**Problem:** When a line of the entries contains "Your", please list that line.

**Stored data:**

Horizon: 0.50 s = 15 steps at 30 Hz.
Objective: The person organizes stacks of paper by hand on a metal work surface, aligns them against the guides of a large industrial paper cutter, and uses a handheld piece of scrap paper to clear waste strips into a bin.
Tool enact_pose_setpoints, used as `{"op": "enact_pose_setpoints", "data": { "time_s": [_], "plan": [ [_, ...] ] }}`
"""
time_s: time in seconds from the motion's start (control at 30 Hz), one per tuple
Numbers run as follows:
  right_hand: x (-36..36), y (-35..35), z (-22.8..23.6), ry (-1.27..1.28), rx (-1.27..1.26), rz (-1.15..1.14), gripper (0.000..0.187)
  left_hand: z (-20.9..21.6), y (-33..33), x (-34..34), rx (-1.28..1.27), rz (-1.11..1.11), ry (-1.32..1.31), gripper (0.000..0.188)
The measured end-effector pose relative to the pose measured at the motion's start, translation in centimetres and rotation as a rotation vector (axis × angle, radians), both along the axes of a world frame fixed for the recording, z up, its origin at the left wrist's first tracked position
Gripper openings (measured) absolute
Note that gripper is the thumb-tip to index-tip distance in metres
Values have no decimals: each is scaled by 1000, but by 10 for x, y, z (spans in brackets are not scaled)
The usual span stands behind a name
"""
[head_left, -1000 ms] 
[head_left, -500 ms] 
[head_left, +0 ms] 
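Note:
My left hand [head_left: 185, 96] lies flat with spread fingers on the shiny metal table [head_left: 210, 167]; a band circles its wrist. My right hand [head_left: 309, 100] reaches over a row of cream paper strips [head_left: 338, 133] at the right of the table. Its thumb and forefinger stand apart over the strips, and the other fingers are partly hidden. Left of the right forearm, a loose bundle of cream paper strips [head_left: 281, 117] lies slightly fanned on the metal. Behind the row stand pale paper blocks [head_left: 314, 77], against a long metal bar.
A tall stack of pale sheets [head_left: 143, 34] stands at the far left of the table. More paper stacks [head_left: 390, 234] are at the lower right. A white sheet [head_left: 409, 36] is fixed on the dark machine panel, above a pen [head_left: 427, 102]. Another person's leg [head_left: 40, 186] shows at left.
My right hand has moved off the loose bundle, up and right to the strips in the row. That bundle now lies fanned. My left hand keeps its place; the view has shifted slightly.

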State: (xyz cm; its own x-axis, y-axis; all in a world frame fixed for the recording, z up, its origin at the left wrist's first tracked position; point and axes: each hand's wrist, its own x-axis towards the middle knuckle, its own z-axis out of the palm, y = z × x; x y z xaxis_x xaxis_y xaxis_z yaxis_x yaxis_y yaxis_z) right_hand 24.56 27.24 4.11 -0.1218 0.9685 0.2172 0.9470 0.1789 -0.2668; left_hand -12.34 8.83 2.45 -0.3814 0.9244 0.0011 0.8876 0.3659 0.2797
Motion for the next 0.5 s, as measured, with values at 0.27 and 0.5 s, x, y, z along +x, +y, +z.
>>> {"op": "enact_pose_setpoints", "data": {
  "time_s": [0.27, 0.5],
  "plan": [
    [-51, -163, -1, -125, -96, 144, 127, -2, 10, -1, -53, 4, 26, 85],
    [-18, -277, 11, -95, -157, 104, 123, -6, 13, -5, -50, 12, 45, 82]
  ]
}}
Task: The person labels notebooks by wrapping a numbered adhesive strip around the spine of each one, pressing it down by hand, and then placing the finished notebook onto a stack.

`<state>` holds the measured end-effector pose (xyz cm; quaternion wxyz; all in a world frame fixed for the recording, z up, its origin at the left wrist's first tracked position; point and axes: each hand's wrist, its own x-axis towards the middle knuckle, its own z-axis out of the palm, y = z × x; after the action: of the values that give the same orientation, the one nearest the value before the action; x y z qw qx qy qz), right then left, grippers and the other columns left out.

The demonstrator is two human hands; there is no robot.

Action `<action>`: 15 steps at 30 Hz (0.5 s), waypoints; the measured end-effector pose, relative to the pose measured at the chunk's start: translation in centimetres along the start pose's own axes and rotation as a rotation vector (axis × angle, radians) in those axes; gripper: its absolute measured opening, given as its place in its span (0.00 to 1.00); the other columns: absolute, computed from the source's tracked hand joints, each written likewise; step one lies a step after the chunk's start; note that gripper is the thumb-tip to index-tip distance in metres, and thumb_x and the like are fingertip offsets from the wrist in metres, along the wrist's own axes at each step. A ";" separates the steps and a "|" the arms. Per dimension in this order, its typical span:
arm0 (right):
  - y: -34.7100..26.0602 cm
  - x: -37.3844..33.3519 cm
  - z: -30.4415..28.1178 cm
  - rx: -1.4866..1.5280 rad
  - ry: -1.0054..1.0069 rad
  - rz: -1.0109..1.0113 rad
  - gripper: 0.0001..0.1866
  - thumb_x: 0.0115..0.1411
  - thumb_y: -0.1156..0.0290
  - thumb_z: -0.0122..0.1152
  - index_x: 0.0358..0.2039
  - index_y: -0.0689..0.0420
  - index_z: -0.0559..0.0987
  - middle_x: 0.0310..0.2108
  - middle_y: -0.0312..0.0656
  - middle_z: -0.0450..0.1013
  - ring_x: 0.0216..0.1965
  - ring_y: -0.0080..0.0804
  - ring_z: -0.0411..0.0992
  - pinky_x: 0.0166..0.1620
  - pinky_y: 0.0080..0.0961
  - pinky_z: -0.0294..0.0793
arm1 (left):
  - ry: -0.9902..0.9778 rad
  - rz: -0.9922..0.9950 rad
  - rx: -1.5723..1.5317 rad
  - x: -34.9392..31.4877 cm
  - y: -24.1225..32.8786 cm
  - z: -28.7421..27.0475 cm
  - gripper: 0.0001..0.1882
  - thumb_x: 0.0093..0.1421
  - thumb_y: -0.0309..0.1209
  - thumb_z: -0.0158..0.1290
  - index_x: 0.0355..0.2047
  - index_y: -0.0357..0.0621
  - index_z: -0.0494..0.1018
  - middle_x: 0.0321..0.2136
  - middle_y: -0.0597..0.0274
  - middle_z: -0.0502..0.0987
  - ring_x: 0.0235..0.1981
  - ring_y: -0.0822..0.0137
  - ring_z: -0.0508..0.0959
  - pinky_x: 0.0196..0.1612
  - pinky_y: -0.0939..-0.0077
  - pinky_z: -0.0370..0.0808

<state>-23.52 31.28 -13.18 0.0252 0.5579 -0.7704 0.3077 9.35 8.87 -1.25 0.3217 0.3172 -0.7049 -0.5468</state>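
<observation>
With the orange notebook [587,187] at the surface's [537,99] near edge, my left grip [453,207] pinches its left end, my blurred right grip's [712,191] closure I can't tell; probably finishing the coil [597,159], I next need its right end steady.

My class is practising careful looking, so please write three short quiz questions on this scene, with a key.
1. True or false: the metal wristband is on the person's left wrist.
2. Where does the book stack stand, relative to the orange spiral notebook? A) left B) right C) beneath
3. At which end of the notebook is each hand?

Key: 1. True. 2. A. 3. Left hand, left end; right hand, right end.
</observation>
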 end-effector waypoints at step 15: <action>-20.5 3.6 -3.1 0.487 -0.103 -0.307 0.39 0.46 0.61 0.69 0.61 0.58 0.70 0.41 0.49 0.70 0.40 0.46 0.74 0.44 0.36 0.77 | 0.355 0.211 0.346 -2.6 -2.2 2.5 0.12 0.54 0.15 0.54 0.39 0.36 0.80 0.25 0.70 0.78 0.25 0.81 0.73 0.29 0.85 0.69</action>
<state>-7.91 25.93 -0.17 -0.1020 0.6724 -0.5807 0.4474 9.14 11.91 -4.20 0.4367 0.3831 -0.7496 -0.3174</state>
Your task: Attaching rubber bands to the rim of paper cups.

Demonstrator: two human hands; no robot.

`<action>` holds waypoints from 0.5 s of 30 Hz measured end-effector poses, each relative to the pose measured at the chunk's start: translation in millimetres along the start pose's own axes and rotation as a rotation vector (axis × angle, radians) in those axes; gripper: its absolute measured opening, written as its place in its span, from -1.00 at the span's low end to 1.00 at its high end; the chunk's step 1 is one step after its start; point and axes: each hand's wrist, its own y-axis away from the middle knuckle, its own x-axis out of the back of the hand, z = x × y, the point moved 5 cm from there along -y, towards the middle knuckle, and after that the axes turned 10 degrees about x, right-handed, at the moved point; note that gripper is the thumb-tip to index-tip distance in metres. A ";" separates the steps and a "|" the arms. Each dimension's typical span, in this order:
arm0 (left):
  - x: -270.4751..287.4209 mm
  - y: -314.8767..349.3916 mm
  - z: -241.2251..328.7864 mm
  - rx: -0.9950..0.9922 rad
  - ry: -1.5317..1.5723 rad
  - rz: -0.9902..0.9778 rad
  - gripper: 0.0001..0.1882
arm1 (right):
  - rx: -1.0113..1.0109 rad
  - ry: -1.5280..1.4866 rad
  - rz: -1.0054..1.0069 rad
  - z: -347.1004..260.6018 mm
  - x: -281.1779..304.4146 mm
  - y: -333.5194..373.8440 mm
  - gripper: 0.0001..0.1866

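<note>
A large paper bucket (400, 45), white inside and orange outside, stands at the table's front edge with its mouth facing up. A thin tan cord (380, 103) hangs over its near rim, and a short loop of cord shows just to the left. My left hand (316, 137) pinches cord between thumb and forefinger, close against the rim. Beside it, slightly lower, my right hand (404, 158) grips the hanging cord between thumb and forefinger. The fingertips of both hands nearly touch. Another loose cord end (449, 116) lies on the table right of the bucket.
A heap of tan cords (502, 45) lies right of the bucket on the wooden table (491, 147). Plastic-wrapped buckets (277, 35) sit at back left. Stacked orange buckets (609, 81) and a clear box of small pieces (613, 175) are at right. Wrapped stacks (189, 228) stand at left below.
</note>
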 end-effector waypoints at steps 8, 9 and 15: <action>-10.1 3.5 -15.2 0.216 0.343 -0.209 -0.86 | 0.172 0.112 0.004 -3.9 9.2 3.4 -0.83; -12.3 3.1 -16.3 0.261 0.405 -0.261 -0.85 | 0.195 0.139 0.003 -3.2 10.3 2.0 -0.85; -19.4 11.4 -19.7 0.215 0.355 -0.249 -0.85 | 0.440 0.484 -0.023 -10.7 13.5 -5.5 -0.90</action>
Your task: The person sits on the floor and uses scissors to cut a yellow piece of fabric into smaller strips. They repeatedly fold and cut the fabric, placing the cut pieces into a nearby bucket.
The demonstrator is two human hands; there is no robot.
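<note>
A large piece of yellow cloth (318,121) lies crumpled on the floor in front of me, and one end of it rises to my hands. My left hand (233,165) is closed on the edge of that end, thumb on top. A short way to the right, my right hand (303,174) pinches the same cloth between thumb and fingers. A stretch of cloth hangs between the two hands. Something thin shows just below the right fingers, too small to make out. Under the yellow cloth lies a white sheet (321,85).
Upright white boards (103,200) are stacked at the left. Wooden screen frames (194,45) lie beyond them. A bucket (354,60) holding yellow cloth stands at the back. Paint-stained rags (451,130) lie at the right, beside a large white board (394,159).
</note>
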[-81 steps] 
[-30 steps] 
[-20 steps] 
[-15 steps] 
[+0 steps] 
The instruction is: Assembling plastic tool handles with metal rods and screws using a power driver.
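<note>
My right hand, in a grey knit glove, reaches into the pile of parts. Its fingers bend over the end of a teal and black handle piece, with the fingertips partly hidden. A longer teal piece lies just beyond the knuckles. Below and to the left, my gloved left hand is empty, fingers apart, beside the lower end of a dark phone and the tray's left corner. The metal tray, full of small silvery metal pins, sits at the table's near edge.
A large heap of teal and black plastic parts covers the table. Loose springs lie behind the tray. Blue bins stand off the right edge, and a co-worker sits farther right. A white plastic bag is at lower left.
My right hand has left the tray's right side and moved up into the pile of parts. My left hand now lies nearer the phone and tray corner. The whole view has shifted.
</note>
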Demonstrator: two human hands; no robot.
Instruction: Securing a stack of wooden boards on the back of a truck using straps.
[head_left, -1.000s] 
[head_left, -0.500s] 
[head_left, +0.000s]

**Written answer:**
Your task: Attaching rubber bands to the rim of paper cups.
Your task: The person sits on the floor and uses scissors to cut a yellow piece of fabric into smaller strips. They repeatedly fold and cut the fabric, placing the cut pieces into a nearby bucket.

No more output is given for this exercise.